Istilah "eksotis" sering dianggap sebagai pujian yang menggambarkan daya tarik fisik seseorang. Secara harfiah, kata ini merujuk pada sesuatu yang unik, berbeda, dan menarik.
Kata "eksotis" berasal dari bahasa Yunani exo, yang berarti luar. Istilah ini mulai muncul pada abad ke-15 dan semakin dikenal luas selama periode kolonialisme.
Pada waktu itu, segala sesuatu yang berasal dari luar Eropa dianggap unik dan menarik, yang memunculkan imajinasi tentang budaya Timur, khususnya dari kawasan Asia, Timur Tengah, dan Afrika.
Edward Said, seorang kritikus sastra Amerika-Palestina, dalam karyanya yang berjudul “Orientalism” mengidentifikasi fenomena ini sebagai orientalisme, di mana pandangan Barat terhadap Timur dibangun atas dasar stereotipe yang merendahkan.
Ia mengkritik orientalisme sebagai bentuk stereotipe, prasangka, dan pemahaman yang terdistorsi, yang sering menempatkan Barat dalam posisi superior dan Timur sebagai sesuatu yang eksotis dan inferior.
Misalnya, ketika budaya Asia dianggap "eksotis" oleh masyarakat Barat, hal ini sering kali disertai dengan asumsi bahwa budaya tersebut primitif atau kurang maju dibandingkan dengan budaya Barat
Eksotifikasi dalam Kehidupan Sehari-hari
Eksotifikasi pada intinya merupakan proses ketika individu dipandang sebagai "berbeda" dan terpisah dari norma-norma yang umum.
Pujian yang diberikan kepada seseorang atas "keeksotisan"-nya tidak hanya sebagai bentuk penghargaan.
Namun, hal tersebut merupakan cara yang halus untuk mereduksi keunikan individu menjadi objek yang terasing dan hanya dikagumi berdasarkan atribut-atribut yang membedakannya dari kelompok mayoritas.

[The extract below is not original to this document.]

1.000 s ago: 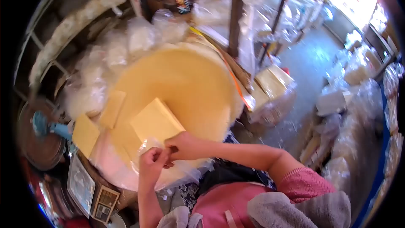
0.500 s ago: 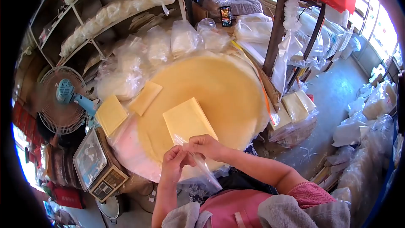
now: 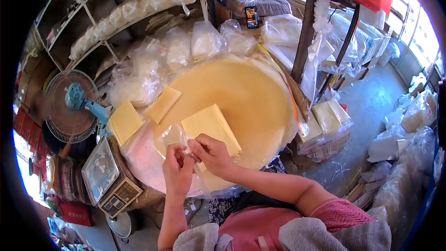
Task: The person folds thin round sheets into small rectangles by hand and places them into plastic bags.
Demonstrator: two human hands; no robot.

Sebagai contoh, ketika seseorang dengan kulit gelap disebut "eksotis," hal ini dapat diartikan sebagai pengakuan terhadap keindahan fisik.
Namun, hal itu juga dapat menunjukkan bahwa orang tersebut dianggap menarik karena perbedaan rasial yang dimilikinya.
Sebutan seperti "selera bule" juga mencerminkan fenomena ini. Misalnya, perempuan Indonesia yang menjalin hubungan dengan pria berkulit putih sering dianggap sebagai pencapaian sosial.
Namun, hal ini juga menunjukkan adanya fetisisme rasial, yakni ketika seseorang dinilai hanya berdasarkan rasnya.
Akibatnya, orang tersebut dilihat sebagai objek fantasi, bukan sebagai individu dengan identitas yang utuh.
Mencintai diri sendiri dan menghargai keberagaman tanpa harus mengedepankan perbedaan adalah langkah penting dalam menghadapi eksotifikasi.
Apresiasi terhadap keunikan individu seharusnya berlandaskan pada pengakuan terhadap kualitas atau kontribusi mereka, bukan hanya menjadikan perbedaan tersebut sebagai daya tarik yang bersifat eksotis.